**Description of the task**: Below are entries. Copy exactly the lines running from the line that holds "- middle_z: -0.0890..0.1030" to the line that holds "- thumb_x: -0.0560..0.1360", with both ends included.

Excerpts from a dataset
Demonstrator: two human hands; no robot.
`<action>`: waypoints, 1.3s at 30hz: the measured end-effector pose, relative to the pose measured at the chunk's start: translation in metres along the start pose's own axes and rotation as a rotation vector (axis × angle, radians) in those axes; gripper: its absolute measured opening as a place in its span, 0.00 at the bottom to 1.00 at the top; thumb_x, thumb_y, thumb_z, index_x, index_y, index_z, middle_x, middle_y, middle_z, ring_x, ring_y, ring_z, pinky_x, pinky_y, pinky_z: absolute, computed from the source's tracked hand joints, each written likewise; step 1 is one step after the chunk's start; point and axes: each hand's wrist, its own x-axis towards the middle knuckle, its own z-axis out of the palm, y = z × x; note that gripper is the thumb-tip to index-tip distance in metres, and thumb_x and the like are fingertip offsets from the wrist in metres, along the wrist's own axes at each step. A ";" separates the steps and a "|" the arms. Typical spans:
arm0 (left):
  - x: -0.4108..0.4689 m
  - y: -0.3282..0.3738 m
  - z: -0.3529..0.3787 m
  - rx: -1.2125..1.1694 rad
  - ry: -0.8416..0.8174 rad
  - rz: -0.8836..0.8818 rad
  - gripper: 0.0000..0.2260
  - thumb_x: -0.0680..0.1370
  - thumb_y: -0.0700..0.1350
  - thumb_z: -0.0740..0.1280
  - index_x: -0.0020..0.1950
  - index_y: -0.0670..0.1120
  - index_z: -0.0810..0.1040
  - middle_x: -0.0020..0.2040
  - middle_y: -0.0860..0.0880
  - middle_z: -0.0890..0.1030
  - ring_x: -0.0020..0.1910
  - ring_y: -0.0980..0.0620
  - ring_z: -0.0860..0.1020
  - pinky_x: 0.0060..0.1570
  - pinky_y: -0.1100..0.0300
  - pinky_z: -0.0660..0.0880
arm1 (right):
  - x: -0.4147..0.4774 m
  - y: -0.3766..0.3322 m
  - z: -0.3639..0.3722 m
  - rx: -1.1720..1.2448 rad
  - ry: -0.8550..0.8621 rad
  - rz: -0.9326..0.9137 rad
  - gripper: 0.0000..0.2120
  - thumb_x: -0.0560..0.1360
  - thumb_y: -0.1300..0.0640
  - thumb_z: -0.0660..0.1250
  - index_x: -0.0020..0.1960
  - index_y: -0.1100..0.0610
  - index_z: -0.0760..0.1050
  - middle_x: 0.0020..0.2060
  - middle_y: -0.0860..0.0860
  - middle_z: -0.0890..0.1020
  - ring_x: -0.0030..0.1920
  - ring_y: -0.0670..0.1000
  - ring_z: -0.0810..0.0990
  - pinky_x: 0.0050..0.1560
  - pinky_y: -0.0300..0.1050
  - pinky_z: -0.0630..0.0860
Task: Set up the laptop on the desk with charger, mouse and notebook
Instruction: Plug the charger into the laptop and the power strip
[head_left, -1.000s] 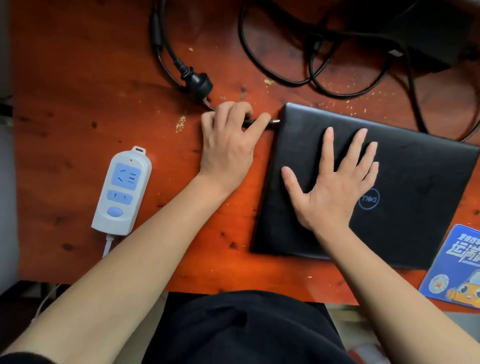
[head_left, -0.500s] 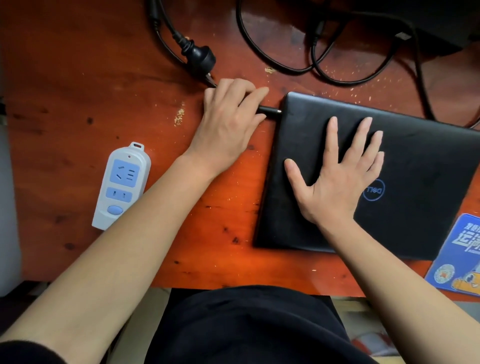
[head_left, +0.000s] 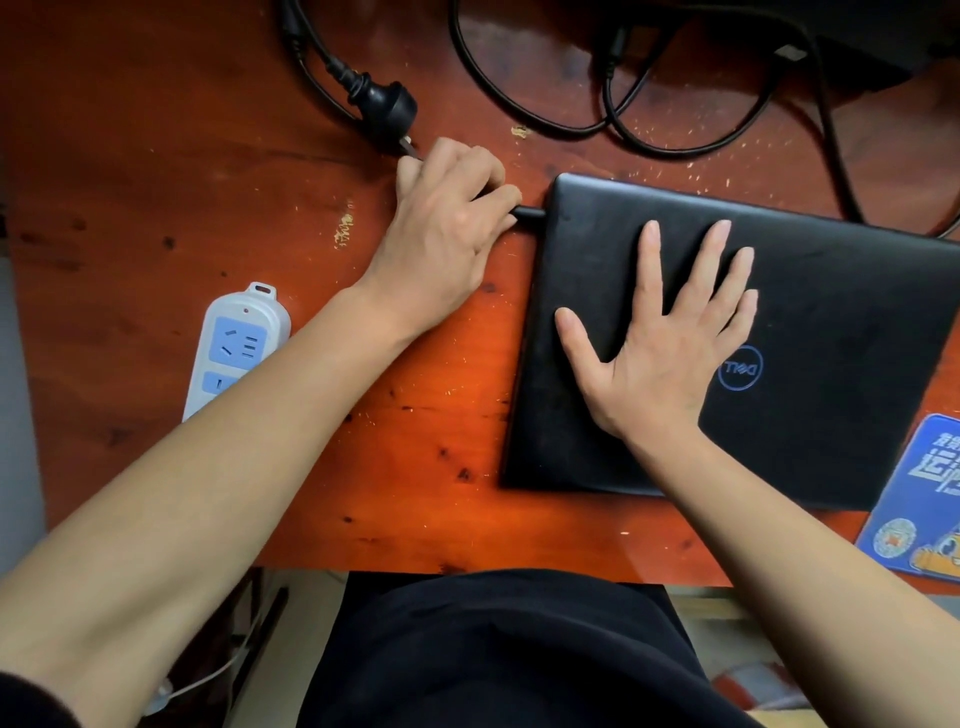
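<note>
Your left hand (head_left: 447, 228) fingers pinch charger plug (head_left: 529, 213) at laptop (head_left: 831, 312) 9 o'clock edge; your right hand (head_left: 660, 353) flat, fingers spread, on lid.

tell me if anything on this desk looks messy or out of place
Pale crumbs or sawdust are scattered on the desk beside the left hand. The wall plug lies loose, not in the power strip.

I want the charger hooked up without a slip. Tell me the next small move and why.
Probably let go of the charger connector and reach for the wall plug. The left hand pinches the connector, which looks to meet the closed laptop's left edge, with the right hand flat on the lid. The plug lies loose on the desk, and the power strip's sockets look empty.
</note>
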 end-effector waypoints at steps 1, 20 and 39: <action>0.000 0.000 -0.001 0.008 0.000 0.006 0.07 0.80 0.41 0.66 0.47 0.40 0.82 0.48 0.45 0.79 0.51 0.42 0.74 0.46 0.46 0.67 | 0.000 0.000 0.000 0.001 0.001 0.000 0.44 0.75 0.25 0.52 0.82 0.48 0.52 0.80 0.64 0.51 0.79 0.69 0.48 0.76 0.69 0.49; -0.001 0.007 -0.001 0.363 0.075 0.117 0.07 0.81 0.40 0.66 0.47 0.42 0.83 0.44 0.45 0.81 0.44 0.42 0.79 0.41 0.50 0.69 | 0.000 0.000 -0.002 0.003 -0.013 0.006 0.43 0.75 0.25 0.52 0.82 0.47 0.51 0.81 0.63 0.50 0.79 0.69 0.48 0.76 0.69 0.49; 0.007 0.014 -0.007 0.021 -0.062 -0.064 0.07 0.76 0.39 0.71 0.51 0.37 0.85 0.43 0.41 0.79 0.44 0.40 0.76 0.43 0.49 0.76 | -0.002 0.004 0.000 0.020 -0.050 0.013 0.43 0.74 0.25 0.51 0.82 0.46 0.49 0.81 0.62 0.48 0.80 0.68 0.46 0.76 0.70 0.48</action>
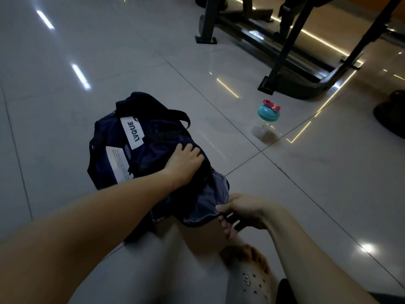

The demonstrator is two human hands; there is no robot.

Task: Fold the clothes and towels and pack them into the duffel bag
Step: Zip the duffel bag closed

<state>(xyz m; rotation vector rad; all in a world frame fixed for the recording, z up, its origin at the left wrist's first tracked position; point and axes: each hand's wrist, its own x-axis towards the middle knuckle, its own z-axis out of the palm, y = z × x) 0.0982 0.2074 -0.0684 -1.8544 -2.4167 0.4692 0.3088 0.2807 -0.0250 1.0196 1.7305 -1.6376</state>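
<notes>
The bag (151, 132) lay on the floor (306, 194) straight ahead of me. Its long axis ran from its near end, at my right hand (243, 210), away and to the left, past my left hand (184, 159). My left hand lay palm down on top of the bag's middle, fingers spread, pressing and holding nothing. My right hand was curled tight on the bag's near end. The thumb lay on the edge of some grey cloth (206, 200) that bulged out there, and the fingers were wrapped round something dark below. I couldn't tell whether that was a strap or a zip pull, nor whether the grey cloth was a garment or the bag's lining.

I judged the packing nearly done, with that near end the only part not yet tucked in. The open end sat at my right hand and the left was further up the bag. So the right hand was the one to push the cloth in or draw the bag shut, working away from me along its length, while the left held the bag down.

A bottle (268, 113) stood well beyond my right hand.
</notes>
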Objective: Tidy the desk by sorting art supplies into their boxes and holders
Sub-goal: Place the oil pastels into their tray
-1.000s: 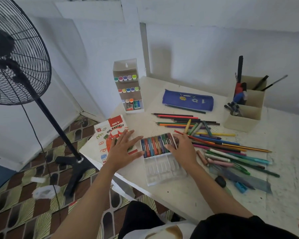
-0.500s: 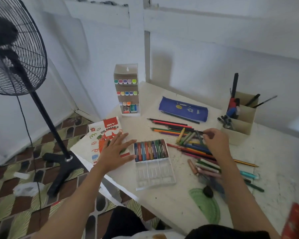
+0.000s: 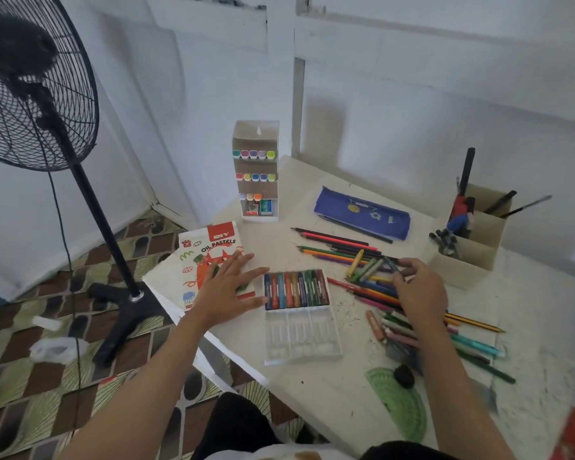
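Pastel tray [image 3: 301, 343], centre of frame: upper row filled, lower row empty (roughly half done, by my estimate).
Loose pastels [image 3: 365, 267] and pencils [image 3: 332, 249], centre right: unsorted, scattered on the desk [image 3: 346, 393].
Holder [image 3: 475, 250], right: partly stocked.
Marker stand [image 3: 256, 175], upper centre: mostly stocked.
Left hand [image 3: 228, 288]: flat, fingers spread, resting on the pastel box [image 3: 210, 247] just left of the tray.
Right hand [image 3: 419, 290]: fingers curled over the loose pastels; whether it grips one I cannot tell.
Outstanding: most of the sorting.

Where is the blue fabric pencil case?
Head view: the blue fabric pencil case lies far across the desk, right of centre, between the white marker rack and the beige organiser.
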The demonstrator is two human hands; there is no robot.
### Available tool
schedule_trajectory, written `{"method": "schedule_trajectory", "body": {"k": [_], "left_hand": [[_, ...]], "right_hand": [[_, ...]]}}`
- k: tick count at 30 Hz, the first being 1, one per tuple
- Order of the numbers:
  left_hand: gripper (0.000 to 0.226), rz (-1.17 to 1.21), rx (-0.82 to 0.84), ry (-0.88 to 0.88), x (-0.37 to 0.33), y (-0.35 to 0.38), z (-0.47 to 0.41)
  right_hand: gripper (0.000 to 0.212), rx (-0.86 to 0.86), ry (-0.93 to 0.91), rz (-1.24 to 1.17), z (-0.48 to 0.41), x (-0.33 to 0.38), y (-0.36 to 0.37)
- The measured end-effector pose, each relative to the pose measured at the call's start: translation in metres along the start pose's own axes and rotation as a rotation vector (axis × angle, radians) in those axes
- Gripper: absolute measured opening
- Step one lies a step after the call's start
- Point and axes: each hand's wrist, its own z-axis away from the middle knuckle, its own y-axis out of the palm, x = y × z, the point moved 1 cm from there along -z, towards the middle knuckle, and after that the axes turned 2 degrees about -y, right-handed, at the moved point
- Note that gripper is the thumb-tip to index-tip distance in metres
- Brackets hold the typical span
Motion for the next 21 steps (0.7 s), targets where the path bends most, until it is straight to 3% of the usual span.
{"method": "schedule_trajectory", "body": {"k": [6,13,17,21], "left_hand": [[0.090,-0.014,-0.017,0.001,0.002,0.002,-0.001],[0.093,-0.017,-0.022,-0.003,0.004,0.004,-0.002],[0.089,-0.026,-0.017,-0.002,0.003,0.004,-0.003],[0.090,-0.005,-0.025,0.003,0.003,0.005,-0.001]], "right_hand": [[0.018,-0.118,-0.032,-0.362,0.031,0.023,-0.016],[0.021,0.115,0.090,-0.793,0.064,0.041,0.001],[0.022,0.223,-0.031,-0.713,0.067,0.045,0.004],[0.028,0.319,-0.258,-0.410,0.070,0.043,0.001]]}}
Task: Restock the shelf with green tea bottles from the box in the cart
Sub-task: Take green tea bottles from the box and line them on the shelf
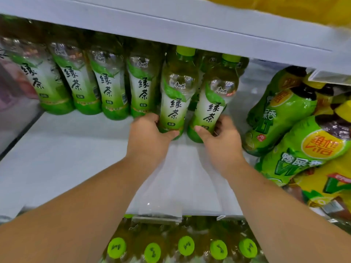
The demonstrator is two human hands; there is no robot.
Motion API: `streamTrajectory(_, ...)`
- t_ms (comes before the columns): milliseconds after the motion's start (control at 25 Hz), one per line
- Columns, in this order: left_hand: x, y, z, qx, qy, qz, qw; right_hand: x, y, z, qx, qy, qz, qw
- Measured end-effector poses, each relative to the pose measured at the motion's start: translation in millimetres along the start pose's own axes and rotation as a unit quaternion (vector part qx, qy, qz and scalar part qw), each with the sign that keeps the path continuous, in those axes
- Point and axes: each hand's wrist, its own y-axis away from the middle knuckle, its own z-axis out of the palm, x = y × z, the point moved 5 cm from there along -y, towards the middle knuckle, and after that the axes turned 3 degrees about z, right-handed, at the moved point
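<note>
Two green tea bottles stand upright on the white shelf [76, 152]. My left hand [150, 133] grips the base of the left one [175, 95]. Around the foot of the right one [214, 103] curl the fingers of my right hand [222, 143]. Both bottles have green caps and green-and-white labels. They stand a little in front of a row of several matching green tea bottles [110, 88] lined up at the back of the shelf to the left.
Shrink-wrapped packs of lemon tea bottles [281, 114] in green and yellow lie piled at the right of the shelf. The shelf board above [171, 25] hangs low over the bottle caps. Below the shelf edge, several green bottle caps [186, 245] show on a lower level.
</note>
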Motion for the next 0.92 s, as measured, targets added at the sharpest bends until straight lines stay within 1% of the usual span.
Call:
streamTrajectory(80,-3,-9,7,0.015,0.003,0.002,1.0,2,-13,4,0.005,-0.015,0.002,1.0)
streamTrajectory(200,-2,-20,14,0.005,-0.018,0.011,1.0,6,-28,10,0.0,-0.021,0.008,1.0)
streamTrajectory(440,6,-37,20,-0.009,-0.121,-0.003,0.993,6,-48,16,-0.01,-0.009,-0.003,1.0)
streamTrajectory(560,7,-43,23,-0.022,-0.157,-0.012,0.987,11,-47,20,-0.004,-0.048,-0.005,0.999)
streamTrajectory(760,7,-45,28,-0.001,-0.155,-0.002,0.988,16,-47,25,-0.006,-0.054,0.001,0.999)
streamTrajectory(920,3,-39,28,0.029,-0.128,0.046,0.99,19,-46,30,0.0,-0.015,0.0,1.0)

**Written response**:
  - middle_z: -0.0890..0.1030
  - ring_x: -0.0020..0.1910
  - ring_y: -0.0980..0.0620
  - ring_z: -0.0860..0.1020
  - pinky_x: 0.0060..0.1570
  - pinky_y: -0.1100..0.0300
  - pinky_z: -0.0660..0.0880
arm1 (right):
  - x: -0.4147..0.4774 m
  - y: -0.3766..0.3322 m
  - z: -0.3639..0.3722 m
  - rx: -1.1720..1.2448 rad
  - ry: -0.8550..0.8621 rad
  - rz: -0.9326..0.9137 rad
  - gripper: 0.0000..0.2120
  - thumb_x: -0.0560..0.1360

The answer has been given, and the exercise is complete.